It had been suggested the UK government was prepared to accept a deal which would have seen Northern Ireland keep some regulations in line with the EU.
But the DUP - whose MPs prop up the government - said it could not accept any deal that treated Northern Ireland differently to the rest of the UK.
Ms Davidson said any regulatory alignment should be UK-wide.
Scotland's other political leaders have also backed a UK-wide solution, but differ on exactly what form it would take.
The Scottish government backs full single market membership, while the Conservatives want to focus on "specific areas".
UK Brexit Secretary David Davis told MPs it was a "falsehood" that the government had aimed for anything other than a UK-wide approach to regulation.
Ms Davidson campaigned prominently for Remain ahead of the EU referendum, and has since argued for the "largest amount of access" to the single market possible.
She said the referendum question "did not ask if the country should be divided by different deals for different home nations".
The Scottish Tory leader concluded: "All sides agree there should be no return to the borders of the past between Northern Ireland and the Republic of Ireland.
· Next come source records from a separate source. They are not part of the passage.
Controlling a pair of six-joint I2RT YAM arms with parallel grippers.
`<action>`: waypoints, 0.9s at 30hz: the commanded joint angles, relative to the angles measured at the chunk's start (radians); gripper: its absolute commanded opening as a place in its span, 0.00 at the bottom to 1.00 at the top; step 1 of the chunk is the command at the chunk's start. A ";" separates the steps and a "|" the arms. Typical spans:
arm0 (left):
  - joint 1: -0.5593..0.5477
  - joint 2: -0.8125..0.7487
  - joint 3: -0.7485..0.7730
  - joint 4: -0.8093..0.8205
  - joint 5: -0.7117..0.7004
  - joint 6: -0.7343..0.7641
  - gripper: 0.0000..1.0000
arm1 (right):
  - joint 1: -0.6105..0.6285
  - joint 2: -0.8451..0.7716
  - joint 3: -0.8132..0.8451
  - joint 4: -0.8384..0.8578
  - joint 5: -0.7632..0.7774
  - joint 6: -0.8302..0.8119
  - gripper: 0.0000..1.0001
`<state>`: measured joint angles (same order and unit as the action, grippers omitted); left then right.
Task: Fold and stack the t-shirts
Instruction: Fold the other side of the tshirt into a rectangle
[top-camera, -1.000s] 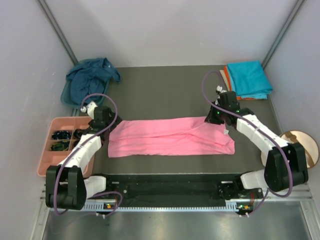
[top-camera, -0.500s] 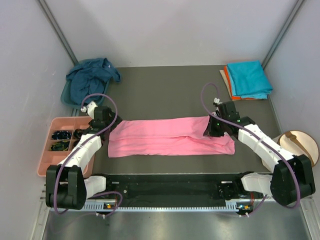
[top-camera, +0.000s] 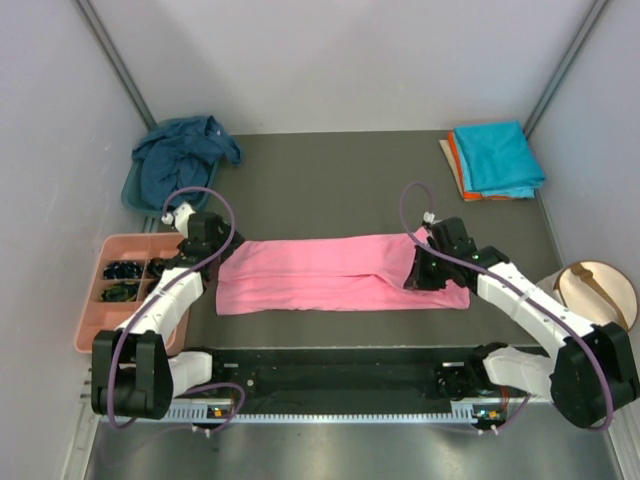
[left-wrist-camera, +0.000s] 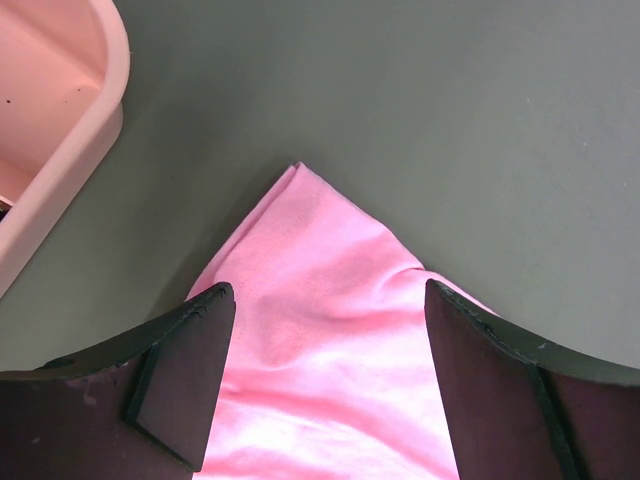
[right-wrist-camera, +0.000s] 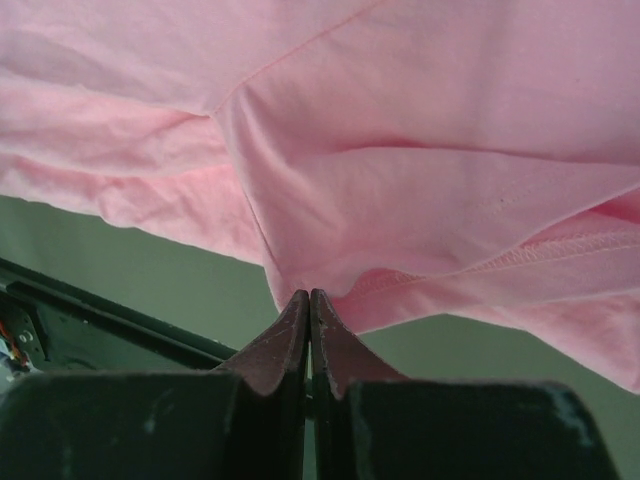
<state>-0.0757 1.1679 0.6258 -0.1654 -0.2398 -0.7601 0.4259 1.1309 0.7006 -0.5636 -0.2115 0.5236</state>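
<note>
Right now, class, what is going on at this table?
Two robot arms are folding shirts. The right gripper is shut on the right end of the pink t-shirt, laid out as a long strip. The left gripper hangs open over its left corner. The turquoise t-shirt sits folded on the orange t-shirt at the far right; the navy t-shirt lies crumpled at the far left.

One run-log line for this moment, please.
pink t-shirt: lying as long folded strip | left gripper: open above its left corner | right gripper: shut on its right end
</note>
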 joint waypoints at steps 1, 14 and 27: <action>-0.004 -0.010 -0.012 0.044 0.007 -0.004 0.81 | 0.016 -0.049 -0.010 -0.018 -0.009 0.016 0.00; -0.004 -0.017 -0.018 0.041 0.016 -0.008 0.80 | 0.037 -0.068 -0.033 -0.016 -0.042 0.041 0.00; -0.004 -0.034 -0.041 0.038 0.010 -0.007 0.80 | 0.116 -0.017 -0.036 0.004 -0.025 0.070 0.00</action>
<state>-0.0757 1.1603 0.5941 -0.1650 -0.2249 -0.7609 0.5236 1.1034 0.6670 -0.5789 -0.2379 0.5785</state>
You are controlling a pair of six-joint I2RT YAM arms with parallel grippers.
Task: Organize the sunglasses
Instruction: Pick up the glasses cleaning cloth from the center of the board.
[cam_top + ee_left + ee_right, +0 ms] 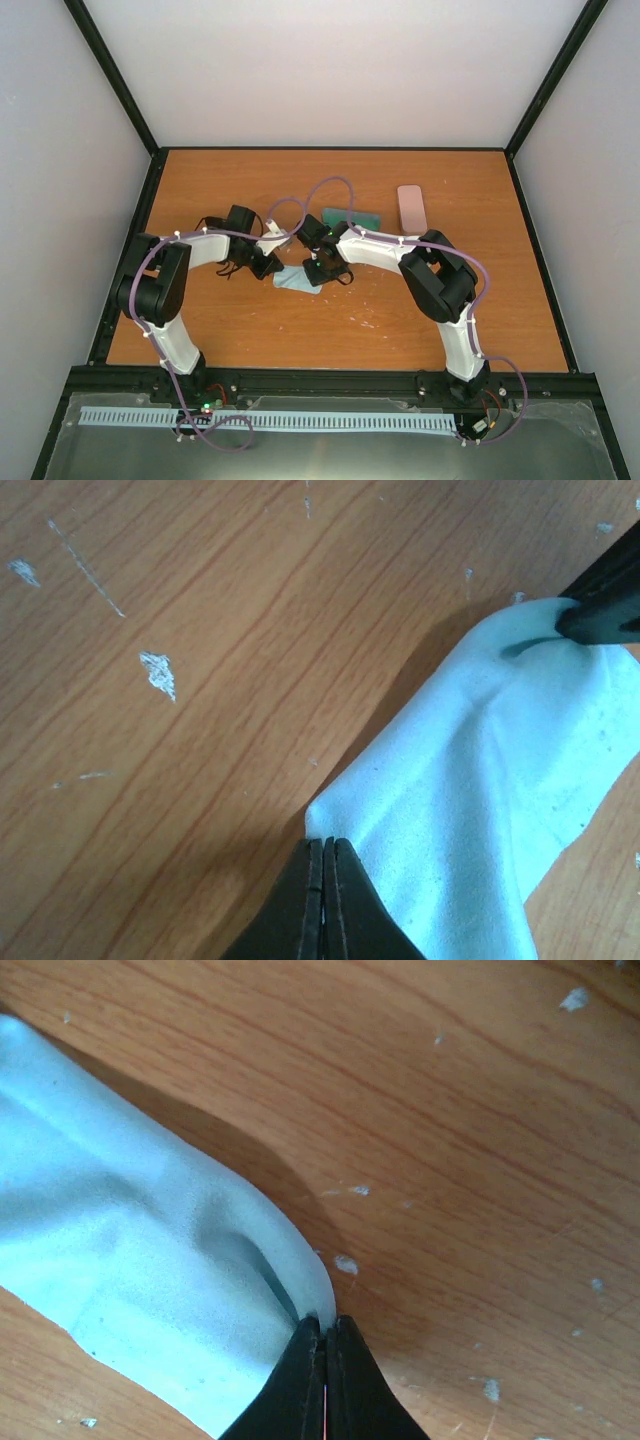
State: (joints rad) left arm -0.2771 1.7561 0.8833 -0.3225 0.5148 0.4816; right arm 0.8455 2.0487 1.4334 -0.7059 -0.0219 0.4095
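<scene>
A light-blue cloth (297, 280) hangs stretched between my two grippers just over the wooden table, casting a shadow under it. My left gripper (322, 842) is shut on one corner of the cloth (470, 800). My right gripper (325, 1322) is shut on a bunched edge of the cloth (130, 1260). In the left wrist view the right arm's dark fingertip (600, 610) pinches the far corner. In the top view the left gripper (272, 268) and right gripper (318, 270) face each other mid-table. The sunglasses cannot be made out in any view; the arms cover that area.
An oblong pink case (410, 207) lies at the back right. A teal-grey flat item (352, 217) lies just left of it, behind the right arm. The table (300, 330) is scuffed wood with a black frame around it.
</scene>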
Similarly, jeopardising the UK's own internal market is in no-one's interest.
"If regulatory alignment in a number of specific areas is the requirement for a frictionless border, then the prime minister should conclude this must be on a UK-wide basis."
Scottish Brexit minister Mike Russell later told MSPs that if full EU membership was not possible, then "a whole-UK approach to staying within the single market and the customs union is what is required".
He said: "That would be regulatory convergence, or a lack of regulatory divergence, call it what you will. That would be the best solution. Now in the circumstances we are in today, that is also the best solution to resolve the difficulty which has arisen in Ireland and Northern Ireland.
"Because it squares the circle - the impossibility of making one offer to Ireland and another to Northern Ireland - the only way out of that is to make sure the whole of these islands are in the single market and the customs union. If the Scottish Conservatives will support that, that will be a very considerable step forward."
Mr Russell warned that the EU would not accept "cherry-picking" of aspects of single market membership, before adding: "The solution to this is single market membership for the whole of the UK. If that is not available, then it is I think axiomatic that those places which can have a different arrangement should be allowed to do."
First Minister Nicola Sturgeon had earlier urged Labour to back single market membership for the whole UK - something the party's shadow Brexit minister Keir Starmer said should be "back on the table for negotiations".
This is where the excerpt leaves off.